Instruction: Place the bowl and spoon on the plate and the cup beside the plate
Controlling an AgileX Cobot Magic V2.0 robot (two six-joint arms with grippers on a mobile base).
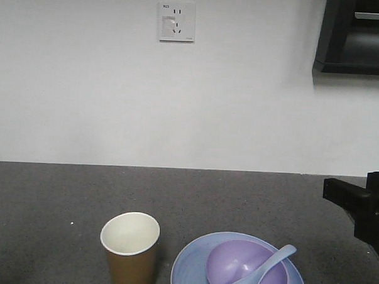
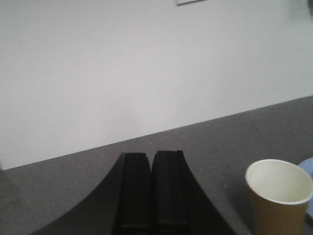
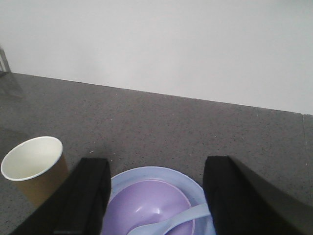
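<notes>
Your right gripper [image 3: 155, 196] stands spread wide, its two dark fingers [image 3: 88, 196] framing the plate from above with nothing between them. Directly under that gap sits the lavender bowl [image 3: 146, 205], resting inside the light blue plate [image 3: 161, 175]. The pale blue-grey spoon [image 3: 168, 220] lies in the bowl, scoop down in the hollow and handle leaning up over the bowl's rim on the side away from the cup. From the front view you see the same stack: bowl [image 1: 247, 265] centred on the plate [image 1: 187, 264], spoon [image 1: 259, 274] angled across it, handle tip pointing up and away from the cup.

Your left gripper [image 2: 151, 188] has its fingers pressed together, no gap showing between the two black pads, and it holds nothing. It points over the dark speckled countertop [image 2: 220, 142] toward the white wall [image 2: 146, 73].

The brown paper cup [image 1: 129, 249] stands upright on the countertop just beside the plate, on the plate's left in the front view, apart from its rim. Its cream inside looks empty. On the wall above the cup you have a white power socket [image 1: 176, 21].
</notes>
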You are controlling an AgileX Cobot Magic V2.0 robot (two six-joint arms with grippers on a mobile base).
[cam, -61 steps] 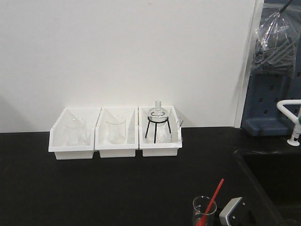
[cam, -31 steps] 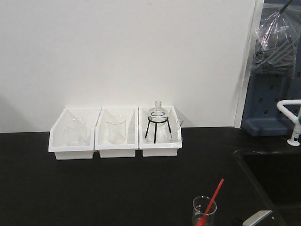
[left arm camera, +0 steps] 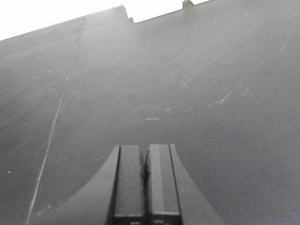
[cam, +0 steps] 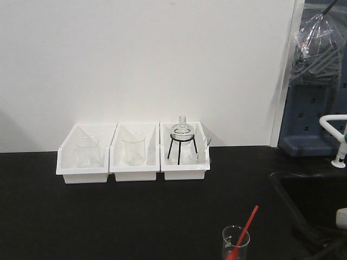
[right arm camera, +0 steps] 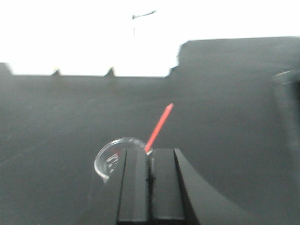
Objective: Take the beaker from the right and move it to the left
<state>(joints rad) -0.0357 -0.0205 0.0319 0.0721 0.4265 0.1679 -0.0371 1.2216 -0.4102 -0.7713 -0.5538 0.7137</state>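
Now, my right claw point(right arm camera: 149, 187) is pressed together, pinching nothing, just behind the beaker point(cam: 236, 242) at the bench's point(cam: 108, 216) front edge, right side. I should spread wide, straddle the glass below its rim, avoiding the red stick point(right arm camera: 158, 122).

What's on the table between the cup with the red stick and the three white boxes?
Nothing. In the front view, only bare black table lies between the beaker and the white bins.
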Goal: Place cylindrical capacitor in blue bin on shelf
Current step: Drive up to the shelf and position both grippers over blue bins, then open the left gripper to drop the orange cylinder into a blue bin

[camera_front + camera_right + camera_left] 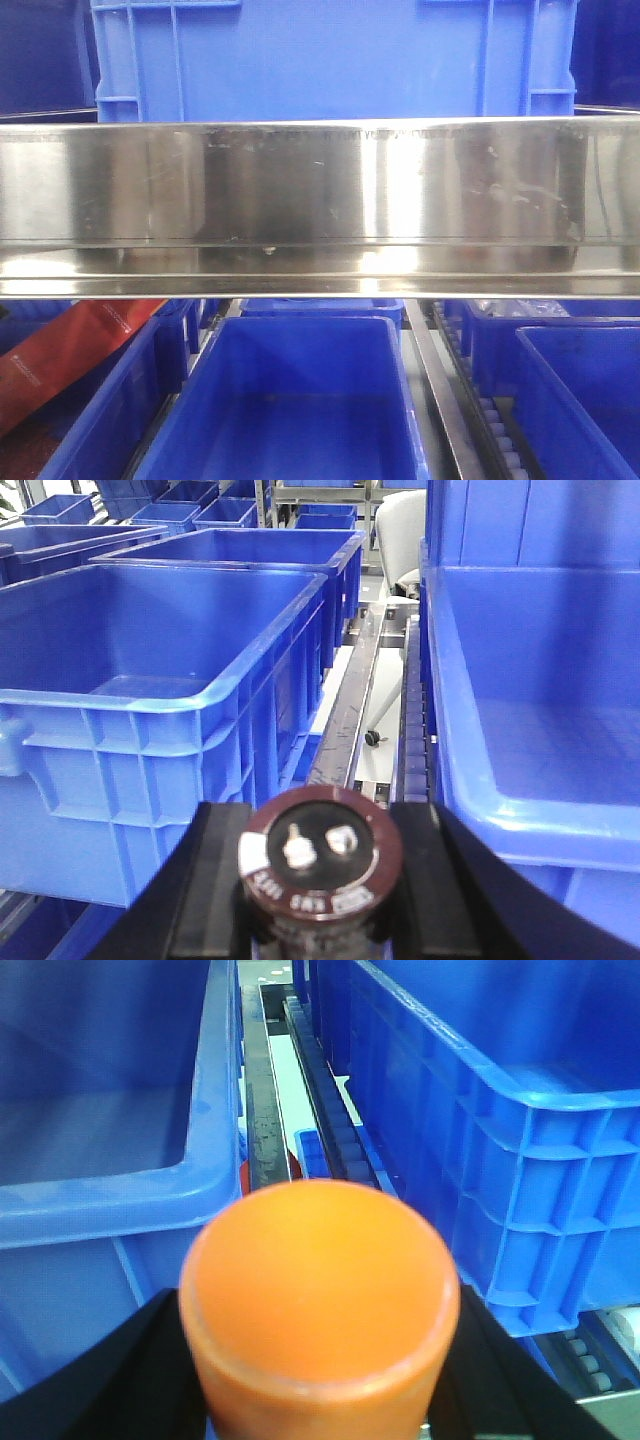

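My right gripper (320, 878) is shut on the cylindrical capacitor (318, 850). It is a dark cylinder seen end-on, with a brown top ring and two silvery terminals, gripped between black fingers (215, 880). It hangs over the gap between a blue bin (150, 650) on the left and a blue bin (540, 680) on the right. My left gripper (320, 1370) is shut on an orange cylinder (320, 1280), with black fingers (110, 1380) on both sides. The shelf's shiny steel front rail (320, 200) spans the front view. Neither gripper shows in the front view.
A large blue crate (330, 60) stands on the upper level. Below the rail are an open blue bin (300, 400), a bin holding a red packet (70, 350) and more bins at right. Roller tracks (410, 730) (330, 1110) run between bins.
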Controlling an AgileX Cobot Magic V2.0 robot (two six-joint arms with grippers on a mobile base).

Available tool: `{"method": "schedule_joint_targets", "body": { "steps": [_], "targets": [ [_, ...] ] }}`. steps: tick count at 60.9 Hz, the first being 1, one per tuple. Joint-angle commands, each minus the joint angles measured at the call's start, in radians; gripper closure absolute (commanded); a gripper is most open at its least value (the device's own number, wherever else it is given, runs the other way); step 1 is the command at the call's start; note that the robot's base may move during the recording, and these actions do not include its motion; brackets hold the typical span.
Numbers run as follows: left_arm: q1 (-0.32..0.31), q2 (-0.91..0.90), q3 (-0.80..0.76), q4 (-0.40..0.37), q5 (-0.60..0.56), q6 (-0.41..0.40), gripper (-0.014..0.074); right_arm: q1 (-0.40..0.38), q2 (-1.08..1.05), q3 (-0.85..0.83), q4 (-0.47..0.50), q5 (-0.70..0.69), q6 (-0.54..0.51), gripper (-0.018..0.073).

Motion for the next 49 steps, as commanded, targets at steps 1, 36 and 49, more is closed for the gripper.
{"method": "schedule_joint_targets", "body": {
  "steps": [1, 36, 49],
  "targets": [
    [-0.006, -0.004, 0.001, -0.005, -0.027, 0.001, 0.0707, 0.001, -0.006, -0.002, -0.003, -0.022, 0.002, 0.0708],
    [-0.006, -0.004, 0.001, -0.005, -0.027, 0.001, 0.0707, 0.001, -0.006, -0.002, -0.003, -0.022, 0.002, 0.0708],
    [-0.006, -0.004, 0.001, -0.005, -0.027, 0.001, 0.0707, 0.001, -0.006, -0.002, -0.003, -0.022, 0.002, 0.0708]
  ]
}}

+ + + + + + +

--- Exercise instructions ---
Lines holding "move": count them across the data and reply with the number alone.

--- Solution below ---
2